Task directions: Copy the entries exactly. Leave nothing out and add nothing.
--------------------------------
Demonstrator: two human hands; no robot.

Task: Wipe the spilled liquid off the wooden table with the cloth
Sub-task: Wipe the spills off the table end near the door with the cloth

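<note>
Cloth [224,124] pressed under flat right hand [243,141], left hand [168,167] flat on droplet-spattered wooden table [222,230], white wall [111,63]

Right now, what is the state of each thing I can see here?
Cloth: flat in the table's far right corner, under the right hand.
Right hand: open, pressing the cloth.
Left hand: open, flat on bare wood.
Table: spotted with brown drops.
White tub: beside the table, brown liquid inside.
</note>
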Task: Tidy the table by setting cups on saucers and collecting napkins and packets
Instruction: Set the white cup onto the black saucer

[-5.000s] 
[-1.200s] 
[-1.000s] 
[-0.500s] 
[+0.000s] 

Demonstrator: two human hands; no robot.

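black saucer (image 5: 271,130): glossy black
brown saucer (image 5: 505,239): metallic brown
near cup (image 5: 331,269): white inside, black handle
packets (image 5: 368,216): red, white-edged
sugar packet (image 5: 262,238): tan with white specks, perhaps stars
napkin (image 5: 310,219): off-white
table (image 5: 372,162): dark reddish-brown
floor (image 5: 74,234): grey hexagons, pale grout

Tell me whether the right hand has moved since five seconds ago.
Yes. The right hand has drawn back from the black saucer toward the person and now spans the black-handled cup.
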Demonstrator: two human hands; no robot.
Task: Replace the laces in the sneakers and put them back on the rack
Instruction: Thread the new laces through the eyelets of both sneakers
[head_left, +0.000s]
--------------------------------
Task output:
Demonstrator: two human hands; no robot.

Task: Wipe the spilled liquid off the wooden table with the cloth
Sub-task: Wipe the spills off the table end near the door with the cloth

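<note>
Cloth [224,124] pressed under flat right hand [243,141], left hand [168,167] flat on droplet-spattered wooden table [222,230], white wall [111,63]

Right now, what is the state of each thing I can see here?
Cloth: flat in the table's far right corner, under the right hand.
Right hand: open, pressing the cloth.
Left hand: open, flat on bare wood.
Table: spotted with brown drops.
White tub: beside the table, brown liquid inside.
</note>
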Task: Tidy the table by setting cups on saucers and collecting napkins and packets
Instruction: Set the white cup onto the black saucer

[-5.000s] 
[-1.200s] 
[-1.000s] 
[-0.500s] 
[+0.000s] 

Demonstrator: two human hands; no robot.

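black saucer (image 5: 271,130): glossy black
brown saucer (image 5: 505,239): metallic brown
near cup (image 5: 331,269): white inside, black handle
packets (image 5: 368,216): red, white-edged
sugar packet (image 5: 262,238): tan with white specks, perhaps stars
napkin (image 5: 310,219): off-white
table (image 5: 372,162): dark reddish-brown
floor (image 5: 74,234): grey hexagons, pale grout

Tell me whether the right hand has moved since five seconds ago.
Yes. The right hand has drawn back from the black saucer toward the person and now spans the black-handled cup.
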Demonstrator: two human hands; no robot.
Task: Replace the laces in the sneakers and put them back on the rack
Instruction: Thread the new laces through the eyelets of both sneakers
[head_left, +0.000s]

This exercise requires no additional answer.